• Mario R. Cancel
  • Historiador y escritor

La voz narrativa del historiador, como la del narrador literario, conoce la totalidad del relato y se topará con la necesidad de jugar con el tiempo para conseguir el efecto persuasivo que se ha propuesto. Por eso se ve precisado a utilizar procedimientos narrativos que quiebran la línea temporal lógica.

HistoriadorEn el proceso de narrar un relato en presente histórico, las necesidades de la narración lo fuerza a recurrir a la analepsis o a la referencia al pasado inmediato del presente histórico; y a la prolepsis o a la referencia al futuro inmediato del presente histórico aludido. La narración histórica es, en ese sentido, un viaje simbólico a través del tiempo.

Cuando se elabora una narración sobre la Insurrección o Revolución de Lares y San Sebastián, siempre será necesario hacer referencia a los antecedentes de la misma para facilitar la comprensión de ciertos problemas. La conjura de la “Sociedad Abolicionista Secreta” de 1857, o el “Motín de los Artilleros de San Juan” de 1867, son lugares comunes.  Pero también será necesario referirse a los consiguientes del acontecimiento. La “Abolición de la Esclavitud Negra” y la “Supresión de la Libreta de Jornaleros” de 1873, son ejemplo de ello. El narrador histórico reconoce que permanecer siempre en el presente histórico es una utopía.

También el narrador histórico se ve precisado a recurrir a la retrospección o a la referencia al pasado remoto para darle sentido a un acontecimiento. Hablar de Insurrección o Revolución de Lares y San Sebastián sin referirse al contexto del separatismo en general, resulta útil para el propósito de la comprensión de ciertos problemas históricos concretos.

Del mismo modo, con el fin de hacer comprensible un juicio o la prospección o a la referencia al futuro remoto, a fin de darle sentido a un argumento. Referirse al hecho de que las autoridades militares de Estados Unidos ocuparon los expedientes judiciales de  Insurrección o Revolución de Lares y San Sebastián al momento de la invasión siempre es de utilidad para comprender el fenómeno del coloniaje de un modo distinto.

Las narraciones históricas usan los recursos típicos de la narración literaria en especial la novela. La descripción de un templo, de una plaza, de una ciudad o de un escenario dado siempre implica una pausa en la relación de acontecimientos que componen un proceso. Los narradores históricos recurren en sus textos al sumario o a la síntesis comprensiva de información general que sirve para poner al día al receptor o al lector respecto a la trama histórica.

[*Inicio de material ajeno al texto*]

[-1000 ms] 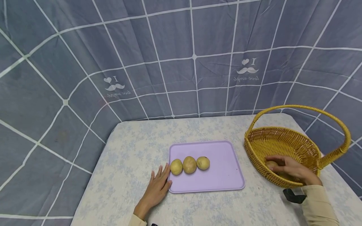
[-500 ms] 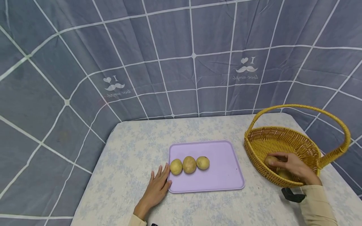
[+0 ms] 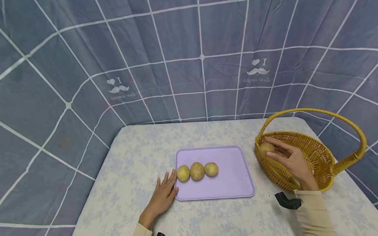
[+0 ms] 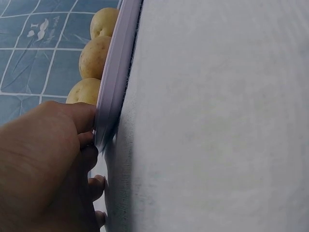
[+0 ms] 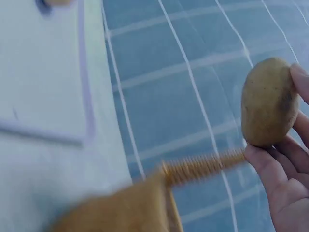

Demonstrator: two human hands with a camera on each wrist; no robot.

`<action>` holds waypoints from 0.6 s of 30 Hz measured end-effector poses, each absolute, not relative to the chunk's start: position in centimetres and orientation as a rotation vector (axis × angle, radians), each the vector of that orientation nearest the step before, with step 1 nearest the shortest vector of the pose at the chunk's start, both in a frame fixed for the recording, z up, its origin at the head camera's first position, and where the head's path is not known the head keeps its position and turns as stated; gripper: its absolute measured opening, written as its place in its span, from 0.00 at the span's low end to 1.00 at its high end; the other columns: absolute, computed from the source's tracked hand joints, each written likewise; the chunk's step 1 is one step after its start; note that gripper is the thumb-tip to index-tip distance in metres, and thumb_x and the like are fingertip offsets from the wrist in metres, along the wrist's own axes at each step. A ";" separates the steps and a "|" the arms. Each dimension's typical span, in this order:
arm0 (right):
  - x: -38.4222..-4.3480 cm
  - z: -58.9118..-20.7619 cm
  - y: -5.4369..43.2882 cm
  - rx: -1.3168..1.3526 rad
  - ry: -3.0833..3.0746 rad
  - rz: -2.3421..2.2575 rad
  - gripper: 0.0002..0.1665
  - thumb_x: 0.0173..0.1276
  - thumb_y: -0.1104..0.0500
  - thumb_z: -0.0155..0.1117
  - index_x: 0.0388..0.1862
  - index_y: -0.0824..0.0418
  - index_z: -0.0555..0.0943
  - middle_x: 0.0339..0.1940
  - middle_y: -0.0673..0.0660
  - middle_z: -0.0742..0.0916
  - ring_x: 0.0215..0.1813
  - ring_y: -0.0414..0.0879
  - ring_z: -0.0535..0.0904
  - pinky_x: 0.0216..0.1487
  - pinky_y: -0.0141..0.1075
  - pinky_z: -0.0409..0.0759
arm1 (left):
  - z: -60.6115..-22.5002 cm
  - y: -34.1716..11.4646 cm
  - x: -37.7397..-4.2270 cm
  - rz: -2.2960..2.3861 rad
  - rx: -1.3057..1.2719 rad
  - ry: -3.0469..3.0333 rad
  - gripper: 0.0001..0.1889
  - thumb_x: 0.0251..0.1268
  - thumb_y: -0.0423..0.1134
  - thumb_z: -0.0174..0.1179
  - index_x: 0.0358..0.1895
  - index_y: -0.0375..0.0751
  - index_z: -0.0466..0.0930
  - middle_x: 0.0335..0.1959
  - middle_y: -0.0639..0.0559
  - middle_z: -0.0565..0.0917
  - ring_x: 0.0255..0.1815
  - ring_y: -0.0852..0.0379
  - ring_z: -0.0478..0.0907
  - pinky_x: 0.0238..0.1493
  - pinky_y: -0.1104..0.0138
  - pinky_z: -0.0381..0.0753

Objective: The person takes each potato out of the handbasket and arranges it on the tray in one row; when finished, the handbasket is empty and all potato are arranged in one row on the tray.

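Note:
Between thumb and fingers my right hand (image 3: 290,160) pinches a potato (image 3: 266,149), held above the left side of a yellow wicker basket (image 3: 319,154). The right wrist view shows that potato (image 5: 269,102) clearly, with the fingertips at its right side and lower end. Another potato (image 3: 294,182) lies low in the basket, partly hidden by my wrist. On a light purple tray (image 3: 233,186), three potatoes (image 3: 197,171) sit in a row from the left edge. My left hand (image 3: 162,196) rests with fingers extended at the tray's left edge, touching it.
The basket's tall handle (image 3: 316,111) arches over its opening. A pale floral cloth (image 3: 141,157) covers the table. Behind and to the left hangs a grey-blue checked curtain (image 3: 183,78).
My right hand has lifted the potato out of the basket's bottom and moved it up and left to the basket's left rim. The left hand has stayed by the tray.

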State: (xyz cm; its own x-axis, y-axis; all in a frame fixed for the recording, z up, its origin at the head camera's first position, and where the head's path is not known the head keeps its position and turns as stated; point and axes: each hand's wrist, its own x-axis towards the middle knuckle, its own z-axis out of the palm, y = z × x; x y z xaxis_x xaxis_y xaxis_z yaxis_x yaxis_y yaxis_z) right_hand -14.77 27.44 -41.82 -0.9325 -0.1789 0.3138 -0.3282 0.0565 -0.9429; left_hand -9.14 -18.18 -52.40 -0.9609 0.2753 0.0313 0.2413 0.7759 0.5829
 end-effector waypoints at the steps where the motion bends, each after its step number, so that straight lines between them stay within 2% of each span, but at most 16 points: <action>1: -15.0 -42.0 26.7 0.576 -2.168 2.050 0.29 0.63 0.78 0.59 0.64 0.79 0.68 0.62 0.48 0.80 0.60 0.35 0.77 0.55 0.24 0.76 | -52.4 -18.2 -9.1 0.942 0.419 2.906 0.31 0.75 0.45 0.48 0.75 0.41 0.51 0.76 0.51 0.53 0.78 0.45 0.44 0.73 0.42 0.33; 4: -15.6 -42.8 24.6 0.652 -2.205 2.022 0.28 0.63 0.76 0.60 0.63 0.78 0.69 0.64 0.53 0.78 0.60 0.35 0.77 0.55 0.25 0.76 | -52.4 -18.2 -9.2 0.940 0.418 2.909 0.31 0.75 0.44 0.48 0.75 0.41 0.51 0.76 0.50 0.53 0.78 0.45 0.44 0.73 0.42 0.33; 9: -16.7 -45.2 21.6 0.717 -2.371 1.884 0.27 0.63 0.70 0.64 0.62 0.73 0.73 0.65 0.69 0.74 0.64 0.30 0.70 0.59 0.23 0.72 | -52.3 -18.2 -9.2 0.946 0.417 2.911 0.31 0.75 0.44 0.48 0.75 0.40 0.51 0.76 0.50 0.53 0.78 0.45 0.44 0.73 0.43 0.33; 11: -17.1 -46.4 20.6 0.729 -2.437 1.838 0.27 0.63 0.67 0.67 0.61 0.72 0.74 0.64 0.71 0.75 0.64 0.32 0.70 0.60 0.22 0.70 | -52.4 -18.1 -9.3 0.948 0.416 2.913 0.31 0.75 0.44 0.48 0.75 0.40 0.52 0.76 0.50 0.53 0.78 0.45 0.44 0.73 0.43 0.33; 14: -17.4 -48.0 19.3 0.752 -2.513 1.807 0.28 0.62 0.64 0.69 0.60 0.73 0.75 0.63 0.70 0.76 0.64 0.44 0.73 0.60 0.23 0.70 | -52.4 -18.1 -9.2 0.945 0.415 2.916 0.31 0.75 0.44 0.48 0.75 0.40 0.52 0.76 0.50 0.53 0.78 0.45 0.44 0.73 0.42 0.33; 18: -17.5 -49.6 18.1 0.807 -2.600 1.743 0.29 0.61 0.61 0.70 0.58 0.75 0.76 0.60 0.69 0.79 0.63 0.62 0.73 0.62 0.31 0.73 | -52.5 -18.1 -9.2 0.946 0.416 2.913 0.31 0.75 0.44 0.48 0.75 0.40 0.52 0.76 0.50 0.53 0.77 0.45 0.44 0.73 0.42 0.33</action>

Del mismo modo, en ocasiones se recurre a la elipsis o el silencio, en especial cuando se suprime  información sobre la base de la presunción de que son cuestiones obvias, dadas o sobreentendidas. El uso de estos recursos dependerá de la capacidad del narrador histórico y del receptor al cual dirija su discurso.

En ocasiones, la narración histórica se ralentiza o la narración se hace lenta o cesa por completo, con el propósito de introducir comentarios reflexivos, interpretativos o tesis de la voz narrativa sobre un punto polémico. Se trata de digresiones que hablan mucho del autor y que, acorde con su contenido, enriquecen o devalúan el discurso o la narración histórica.

Lectura y recepción histórica

La aproximación a los textos históricos es diversa. La lectura o recepción de los mismos depende de las necesidades del receptor. En ocasiones se trata solo de una lectura informativa. La finalidad de la misma es el acopio de datos. Los procesos de acopio de datos no son mecánicos ni independientes de interpretación. Los historiadores discriminan respecto a cuales datos recuperan cuáles no. Los lectores y receptores del discurso hacen el mismo ejercicio. Se trata de dos cedazos superpuestos en donde siempre entran en juego los prejuicios de una y otro.

Biblioteca_tardeEn otros casos se trata de una lectura interpretativa. La intención de la misma es el diseño o invención de un orden para la información que sugiera la realidad. En este caso, los procesos de adjudicación de un sentido a la información predominan. Los historiadores hacen un ejercicio de interpretación que luego será reinterpretado por los lectores y receptores del discurso. Se trata, otra vez, de dos cedazos superpuestos en donde siempre entran en juego los prejuicios de una y otro.

Los procesos de interpretación están determinados por una variedad de factores. La información que ve el historiador ya ha sido la interpretada por otro. La que ve el lector y el receptor es la interpretación de una interpretación. La formación del historiador, su habilidad para elaborar hipótesis y preguntas respecto a la información, los principios y  paradigmas en los que confía y que modelan su interpretación, es decir, sus pre-juicios y su habilidad literaria para producir un texto que diga lo que él desea que sea dicho, son elementos cruciales.

En fin, la historiografía siempre es un terreno movedizo e incierto. Quien busque seguridad y firmeza en la interpretación historiográfica se equivoca.